In the records below, begin at the line that has "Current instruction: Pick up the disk" and stop after the line that has "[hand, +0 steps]"; quote those lines verbatim and nothing more.
─── Supplied information ───
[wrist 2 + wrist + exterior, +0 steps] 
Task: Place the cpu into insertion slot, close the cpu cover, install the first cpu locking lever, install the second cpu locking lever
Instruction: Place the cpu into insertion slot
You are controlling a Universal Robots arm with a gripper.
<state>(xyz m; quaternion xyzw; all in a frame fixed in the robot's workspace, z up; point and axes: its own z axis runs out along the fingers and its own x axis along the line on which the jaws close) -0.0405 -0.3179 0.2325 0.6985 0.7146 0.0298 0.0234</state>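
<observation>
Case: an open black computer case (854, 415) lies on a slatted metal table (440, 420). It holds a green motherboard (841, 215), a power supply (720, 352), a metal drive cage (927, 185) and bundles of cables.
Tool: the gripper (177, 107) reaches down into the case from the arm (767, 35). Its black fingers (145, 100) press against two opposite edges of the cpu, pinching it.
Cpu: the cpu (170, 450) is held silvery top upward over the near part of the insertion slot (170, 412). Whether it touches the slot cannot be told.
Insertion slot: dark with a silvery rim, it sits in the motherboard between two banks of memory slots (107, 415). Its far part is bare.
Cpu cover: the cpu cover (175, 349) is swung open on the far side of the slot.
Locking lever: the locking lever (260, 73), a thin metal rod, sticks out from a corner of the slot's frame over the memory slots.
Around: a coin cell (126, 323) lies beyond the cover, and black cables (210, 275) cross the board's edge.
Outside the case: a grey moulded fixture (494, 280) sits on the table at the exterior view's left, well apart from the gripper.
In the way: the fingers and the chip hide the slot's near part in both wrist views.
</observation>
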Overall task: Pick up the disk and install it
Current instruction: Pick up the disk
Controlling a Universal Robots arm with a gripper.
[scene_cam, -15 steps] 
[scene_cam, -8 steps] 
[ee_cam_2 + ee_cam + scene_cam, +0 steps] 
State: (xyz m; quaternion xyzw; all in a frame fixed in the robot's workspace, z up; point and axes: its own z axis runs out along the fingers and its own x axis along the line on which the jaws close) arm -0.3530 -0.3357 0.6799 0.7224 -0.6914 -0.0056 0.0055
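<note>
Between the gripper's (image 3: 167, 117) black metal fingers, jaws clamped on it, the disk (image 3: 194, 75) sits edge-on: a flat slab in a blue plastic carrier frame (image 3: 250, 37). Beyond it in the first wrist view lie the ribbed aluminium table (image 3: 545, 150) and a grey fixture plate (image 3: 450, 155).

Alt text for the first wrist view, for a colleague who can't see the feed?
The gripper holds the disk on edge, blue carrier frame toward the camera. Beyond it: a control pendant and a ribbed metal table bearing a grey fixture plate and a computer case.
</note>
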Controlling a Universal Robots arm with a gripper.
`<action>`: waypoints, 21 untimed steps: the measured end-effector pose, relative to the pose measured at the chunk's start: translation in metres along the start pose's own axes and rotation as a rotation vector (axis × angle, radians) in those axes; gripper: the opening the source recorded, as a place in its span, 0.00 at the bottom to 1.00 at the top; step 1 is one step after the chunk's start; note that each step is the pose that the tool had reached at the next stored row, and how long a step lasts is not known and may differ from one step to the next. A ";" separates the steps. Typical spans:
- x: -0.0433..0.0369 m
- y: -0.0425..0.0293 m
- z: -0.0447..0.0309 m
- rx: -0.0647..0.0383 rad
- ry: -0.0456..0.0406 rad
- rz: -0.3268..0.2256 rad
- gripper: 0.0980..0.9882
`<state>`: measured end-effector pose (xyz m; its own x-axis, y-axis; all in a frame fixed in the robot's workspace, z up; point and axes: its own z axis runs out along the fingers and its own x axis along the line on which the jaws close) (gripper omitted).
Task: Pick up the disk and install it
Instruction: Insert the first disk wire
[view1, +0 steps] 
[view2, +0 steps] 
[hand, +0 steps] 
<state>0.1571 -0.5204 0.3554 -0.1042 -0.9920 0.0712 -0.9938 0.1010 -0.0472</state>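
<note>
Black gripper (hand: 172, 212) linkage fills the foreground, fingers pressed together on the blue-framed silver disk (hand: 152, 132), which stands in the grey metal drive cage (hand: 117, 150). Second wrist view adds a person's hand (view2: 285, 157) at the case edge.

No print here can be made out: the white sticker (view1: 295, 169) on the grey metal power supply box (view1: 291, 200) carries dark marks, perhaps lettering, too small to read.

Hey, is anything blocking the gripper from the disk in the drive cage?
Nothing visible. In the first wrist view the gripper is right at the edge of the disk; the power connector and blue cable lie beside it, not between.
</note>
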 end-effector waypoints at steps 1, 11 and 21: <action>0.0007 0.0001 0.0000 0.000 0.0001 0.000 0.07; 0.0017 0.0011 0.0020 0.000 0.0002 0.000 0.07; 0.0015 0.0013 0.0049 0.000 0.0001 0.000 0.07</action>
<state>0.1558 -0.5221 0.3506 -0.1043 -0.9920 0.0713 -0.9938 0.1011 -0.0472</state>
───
Response to the task:
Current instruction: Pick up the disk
Controlling a Universal Robots arm with a gripper.
[scene_cam, -15 steps] 
[scene_cam, -8 steps] 
[ee_cam_2 + ee_cam + scene_cam, +0 steps] 
State: (xyz m; quaternion xyzw; all in a frame fixed in the robot's workspace, z up; point and axes: its own z axis runs out along the fingers and its own x axis along the line on which the jaws close) arm -0.3530 -0.3357 0.6799 0.7224 -0.6914 -0.0056 0.0055
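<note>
Between the gripper's (image 3: 167, 117) black metal fingers, jaws clamped on it, the disk (image 3: 194, 75) sits edge-on: a flat slab in a blue plastic carrier frame (image 3: 250, 37). Beyond it in the first wrist view lie the ribbed aluminium table (image 3: 545, 150) and a grey fixture plate (image 3: 450, 155).

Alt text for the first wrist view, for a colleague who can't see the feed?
The gripper holds the disk on edge, blue carrier frame toward the camera. Beyond it: a control pendant and a ribbed metal table bearing a grey fixture plate and a computer case.
</note>
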Controlling a Universal Robots arm with a gripper.
`<action>`: waypoints, 21 untimed steps: the measured end-effector pose, relative to the pose measured at the chunk's start: translation in metres along the start pose's own axes and rotation as a rotation vector (axis × angle, radians) in those axes; gripper: the opening the source recorded, as a place in its span, 0.00 at the bottom to 1.00 at the top; step 1 is one step after the chunk's start; note that each step is the pose that the tool had reached at the next stored row, and how long a step lasts is not known and may differ from one step to the next. A ";" separates the steps. Typical spans:
- x: -0.0433..0.0369 m
- y: -0.0425..0.0293 m
- z: -0.0447..0.0309 m
- rx: -0.0647..0.0383 rad
- ry: -0.0456..0.0406 rad
- rz: -0.3268..0.2256 rad
- gripper: 0.0980..0.9882
`<state>`: measured end-effector pose (xyz m; its own x-axis, y-axis; all in a frame fixed in the robot's workspace, z up; point and axes: its own z axis runs out along the fingers and its own x axis along the line on which the jaws close) (gripper omitted).
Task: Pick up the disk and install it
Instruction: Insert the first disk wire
[view1, +0 steps] 
[view2, +0 steps] 
[hand, +0 steps] 

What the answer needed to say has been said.